START SUPPLIED DATA
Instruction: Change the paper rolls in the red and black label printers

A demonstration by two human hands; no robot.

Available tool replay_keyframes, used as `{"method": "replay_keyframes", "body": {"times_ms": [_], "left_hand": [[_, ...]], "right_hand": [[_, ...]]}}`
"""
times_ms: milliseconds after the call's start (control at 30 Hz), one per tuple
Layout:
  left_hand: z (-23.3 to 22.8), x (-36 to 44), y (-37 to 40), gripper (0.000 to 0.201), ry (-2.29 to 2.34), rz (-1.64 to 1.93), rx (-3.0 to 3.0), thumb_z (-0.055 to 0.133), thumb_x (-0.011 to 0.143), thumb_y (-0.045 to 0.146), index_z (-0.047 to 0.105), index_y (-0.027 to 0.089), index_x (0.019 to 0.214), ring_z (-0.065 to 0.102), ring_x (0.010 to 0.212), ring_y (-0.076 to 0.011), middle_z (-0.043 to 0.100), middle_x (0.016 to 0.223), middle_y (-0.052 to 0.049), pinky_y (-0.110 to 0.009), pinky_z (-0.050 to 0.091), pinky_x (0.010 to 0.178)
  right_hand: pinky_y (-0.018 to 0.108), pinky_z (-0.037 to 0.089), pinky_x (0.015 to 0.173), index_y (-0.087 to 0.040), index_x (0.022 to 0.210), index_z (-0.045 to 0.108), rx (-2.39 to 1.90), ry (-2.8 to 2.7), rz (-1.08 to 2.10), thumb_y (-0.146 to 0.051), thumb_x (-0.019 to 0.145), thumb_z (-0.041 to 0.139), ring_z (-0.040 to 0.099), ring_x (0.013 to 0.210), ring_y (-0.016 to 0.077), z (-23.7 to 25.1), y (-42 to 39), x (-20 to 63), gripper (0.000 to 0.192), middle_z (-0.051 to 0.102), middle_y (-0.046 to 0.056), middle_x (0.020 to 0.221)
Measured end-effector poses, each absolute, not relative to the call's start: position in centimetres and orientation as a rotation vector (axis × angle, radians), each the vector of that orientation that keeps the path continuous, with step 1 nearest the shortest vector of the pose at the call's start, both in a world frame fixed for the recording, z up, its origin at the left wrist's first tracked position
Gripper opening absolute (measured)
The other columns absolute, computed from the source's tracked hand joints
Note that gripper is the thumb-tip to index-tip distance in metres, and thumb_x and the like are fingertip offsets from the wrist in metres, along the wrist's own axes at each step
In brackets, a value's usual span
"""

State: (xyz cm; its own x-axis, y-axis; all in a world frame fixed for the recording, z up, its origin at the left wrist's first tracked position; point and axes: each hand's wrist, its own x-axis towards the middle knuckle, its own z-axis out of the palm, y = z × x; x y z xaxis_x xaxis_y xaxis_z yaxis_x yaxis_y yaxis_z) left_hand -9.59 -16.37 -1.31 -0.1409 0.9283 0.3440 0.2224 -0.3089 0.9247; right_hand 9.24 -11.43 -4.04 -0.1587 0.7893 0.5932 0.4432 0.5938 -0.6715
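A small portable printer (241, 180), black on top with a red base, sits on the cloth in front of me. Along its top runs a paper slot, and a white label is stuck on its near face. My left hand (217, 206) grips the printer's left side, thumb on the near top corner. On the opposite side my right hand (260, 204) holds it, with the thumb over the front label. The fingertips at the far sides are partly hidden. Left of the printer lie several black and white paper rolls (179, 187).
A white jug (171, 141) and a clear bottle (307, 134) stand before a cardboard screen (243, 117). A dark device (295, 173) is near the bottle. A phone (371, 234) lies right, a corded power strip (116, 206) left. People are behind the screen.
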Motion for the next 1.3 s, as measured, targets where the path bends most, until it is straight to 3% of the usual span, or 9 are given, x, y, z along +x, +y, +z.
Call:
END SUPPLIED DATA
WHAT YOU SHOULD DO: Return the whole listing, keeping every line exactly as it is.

FINISHED EXERCISE:
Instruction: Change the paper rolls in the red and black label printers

A demonstration by two human hands; no robot.

Available tool replay_keyframes, used as `{"method": "replay_keyframes", "body": {"times_ms": [_], "left_hand": [[_, ...]], "right_hand": [[_, ...]]}}`
"""
times_ms: milliseconds after the call's start (control at 30 Hz), one per tuple
Layout:
  left_hand: z (-23.3 to 22.8), x (-36 to 44), y (-37 to 40), gripper (0.000 to 0.201), ry (-2.29 to 2.34), rz (-1.64 to 1.93), rx (-3.0 to 3.0), thumb_z (-0.055 to 0.133), thumb_x (-0.011 to 0.143), thumb_y (-0.045 to 0.146), index_z (-0.047 to 0.105), index_y (-0.027 to 0.089), index_x (0.019 to 0.214), ring_z (-0.065 to 0.102), ring_x (0.010 to 0.212), ring_y (-0.076 to 0.011), middle_z (-0.043 to 0.100), middle_x (0.016 to 0.223), middle_y (-0.052 to 0.049), pinky_y (-0.110 to 0.009), pinky_z (-0.050 to 0.091), pinky_x (0.010 to 0.178)
  right_hand: pinky_y (-0.018 to 0.108), pinky_z (-0.037 to 0.089), pinky_x (0.015 to 0.173), index_y (-0.087 to 0.040), index_x (0.022 to 0.210), index_z (-0.045 to 0.108), rx (-2.39 to 1.90), ry (-2.8 to 2.7), rz (-1.08 to 2.10), thumb_y (-0.146 to 0.051), thumb_x (-0.019 to 0.145), thumb_z (-0.041 to 0.139), ring_z (-0.040 to 0.099), ring_x (0.013 to 0.210), ring_y (-0.016 to 0.077), z (-23.7 to 25.1), y (-42 to 39), x (-20 to 63), gripper (0.000 to 0.192), middle_z (-0.051 to 0.102), middle_y (-0.046 to 0.056), middle_x (0.020 to 0.221)
Measured end-effector poses, each absolute, not relative to the call's start: position in centimetres and orientation as a rotation vector (axis × angle, radians), each the vector of that orientation that keeps the path continuous, with step 1 nearest the shortest vector of the pose at the call's start, both in a world frame fixed for the recording, z up, its origin at the left wrist's first tracked position
Gripper opening absolute (measured)
The other columns absolute, computed from the source's tracked hand joints
Note that gripper is the thumb-tip to index-tip distance in metres, and thumb_x and the like are fingertip offsets from the wrist in metres, along the wrist's own axes at each step
In brackets, a value's usual span
"""

State: (xyz cm; its own x-axis, y-axis; all in a world frame fixed for the recording, z up, its origin at the left wrist's first tracked position; point and axes: each hand's wrist, its own x-axis towards the middle knuckle, its own z-axis out of the palm, y = z × x; x y z xaxis_x xaxis_y xaxis_z yaxis_x yaxis_y yaxis_z) left_hand -9.59 -16.37 -1.31 -0.1409 0.9283 0.3440 0.2224 -0.3089 0.9247; right_hand 9.24 -11.43 -4.04 -0.1587 0.7893 0.5932 0.4432 0.5938 -0.6715
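A small portable printer (241, 180), black on top with a red base, sits on the cloth in front of me. Along its top runs a paper slot, and a white label is stuck on its near face. My left hand (217, 206) grips the printer's left side, thumb on the near top corner. On the opposite side my right hand (260, 204) holds it, with the thumb over the front label. The fingertips at the far sides are partly hidden. Left of the printer lie several black and white paper rolls (179, 187).
A white jug (171, 141) and a clear bottle (307, 134) stand before a cardboard screen (243, 117). A dark device (295, 173) is near the bottle. A phone (371, 234) lies right, a corded power strip (116, 206) left. People are behind the screen.
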Motion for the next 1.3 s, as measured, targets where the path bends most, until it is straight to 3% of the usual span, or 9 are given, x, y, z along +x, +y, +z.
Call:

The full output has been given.